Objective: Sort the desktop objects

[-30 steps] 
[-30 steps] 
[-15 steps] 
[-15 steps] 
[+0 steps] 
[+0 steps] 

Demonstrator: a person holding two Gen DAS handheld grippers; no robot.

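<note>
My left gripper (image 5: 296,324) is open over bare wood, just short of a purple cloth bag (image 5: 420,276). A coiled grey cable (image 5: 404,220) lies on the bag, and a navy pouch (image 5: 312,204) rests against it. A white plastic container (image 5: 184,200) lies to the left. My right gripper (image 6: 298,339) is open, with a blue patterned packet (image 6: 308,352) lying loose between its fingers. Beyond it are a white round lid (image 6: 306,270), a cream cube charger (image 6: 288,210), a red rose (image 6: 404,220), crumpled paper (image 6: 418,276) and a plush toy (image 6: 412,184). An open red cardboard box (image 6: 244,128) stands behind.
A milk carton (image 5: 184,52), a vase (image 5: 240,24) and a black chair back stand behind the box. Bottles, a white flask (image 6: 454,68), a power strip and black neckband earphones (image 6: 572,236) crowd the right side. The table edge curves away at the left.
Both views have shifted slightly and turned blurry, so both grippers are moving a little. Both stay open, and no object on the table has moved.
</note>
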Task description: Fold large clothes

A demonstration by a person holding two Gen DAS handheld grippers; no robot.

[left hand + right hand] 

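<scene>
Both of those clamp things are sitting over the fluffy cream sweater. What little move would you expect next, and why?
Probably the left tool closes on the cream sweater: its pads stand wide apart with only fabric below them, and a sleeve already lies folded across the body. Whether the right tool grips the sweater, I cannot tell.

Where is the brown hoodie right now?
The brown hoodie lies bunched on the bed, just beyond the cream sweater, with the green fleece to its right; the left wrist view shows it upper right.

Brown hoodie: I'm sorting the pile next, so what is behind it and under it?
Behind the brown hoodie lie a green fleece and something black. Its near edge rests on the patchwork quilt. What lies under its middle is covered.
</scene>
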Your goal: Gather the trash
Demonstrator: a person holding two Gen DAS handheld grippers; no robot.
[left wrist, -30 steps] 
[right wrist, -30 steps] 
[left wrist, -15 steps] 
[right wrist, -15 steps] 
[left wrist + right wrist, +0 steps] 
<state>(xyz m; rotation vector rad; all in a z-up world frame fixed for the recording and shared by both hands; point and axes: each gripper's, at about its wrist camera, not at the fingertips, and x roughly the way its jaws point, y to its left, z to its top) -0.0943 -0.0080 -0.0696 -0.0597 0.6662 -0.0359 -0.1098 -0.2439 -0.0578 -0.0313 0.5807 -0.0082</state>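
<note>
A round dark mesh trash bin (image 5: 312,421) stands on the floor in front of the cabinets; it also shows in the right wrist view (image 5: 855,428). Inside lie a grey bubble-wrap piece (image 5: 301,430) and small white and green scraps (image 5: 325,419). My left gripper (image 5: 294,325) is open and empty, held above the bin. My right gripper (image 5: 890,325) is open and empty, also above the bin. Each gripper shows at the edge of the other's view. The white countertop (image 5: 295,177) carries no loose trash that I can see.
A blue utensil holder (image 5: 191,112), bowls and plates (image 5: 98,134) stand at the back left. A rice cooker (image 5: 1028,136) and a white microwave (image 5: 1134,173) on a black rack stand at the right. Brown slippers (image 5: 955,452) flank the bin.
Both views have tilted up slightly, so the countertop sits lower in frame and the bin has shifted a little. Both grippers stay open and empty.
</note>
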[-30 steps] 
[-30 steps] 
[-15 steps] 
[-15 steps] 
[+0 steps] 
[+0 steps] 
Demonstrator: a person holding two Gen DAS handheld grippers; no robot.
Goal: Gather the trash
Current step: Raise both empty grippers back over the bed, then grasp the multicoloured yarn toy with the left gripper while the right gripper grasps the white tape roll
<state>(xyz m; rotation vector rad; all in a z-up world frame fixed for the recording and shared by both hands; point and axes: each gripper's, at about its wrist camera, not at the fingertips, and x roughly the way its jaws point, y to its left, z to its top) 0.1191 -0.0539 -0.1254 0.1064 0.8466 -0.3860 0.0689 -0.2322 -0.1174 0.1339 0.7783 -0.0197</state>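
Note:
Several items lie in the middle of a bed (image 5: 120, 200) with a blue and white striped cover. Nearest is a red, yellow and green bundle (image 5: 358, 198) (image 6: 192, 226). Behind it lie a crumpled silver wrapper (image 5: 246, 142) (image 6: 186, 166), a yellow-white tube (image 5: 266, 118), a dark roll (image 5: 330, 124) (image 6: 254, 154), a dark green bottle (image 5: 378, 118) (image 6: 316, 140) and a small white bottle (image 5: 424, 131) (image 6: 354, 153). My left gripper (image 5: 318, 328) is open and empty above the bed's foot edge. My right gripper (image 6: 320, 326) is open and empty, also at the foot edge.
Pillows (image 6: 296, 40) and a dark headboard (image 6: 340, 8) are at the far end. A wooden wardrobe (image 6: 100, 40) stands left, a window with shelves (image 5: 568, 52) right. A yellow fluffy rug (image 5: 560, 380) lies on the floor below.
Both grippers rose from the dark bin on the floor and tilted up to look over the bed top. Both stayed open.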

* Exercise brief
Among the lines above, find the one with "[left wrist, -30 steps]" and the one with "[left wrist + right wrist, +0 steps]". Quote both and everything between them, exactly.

* Output for this exercise
[left wrist, -30 steps] 
[right wrist, -30 steps] 
[left wrist, -15 steps] 
[right wrist, -15 steps] 
[left wrist + right wrist, +0 steps] 

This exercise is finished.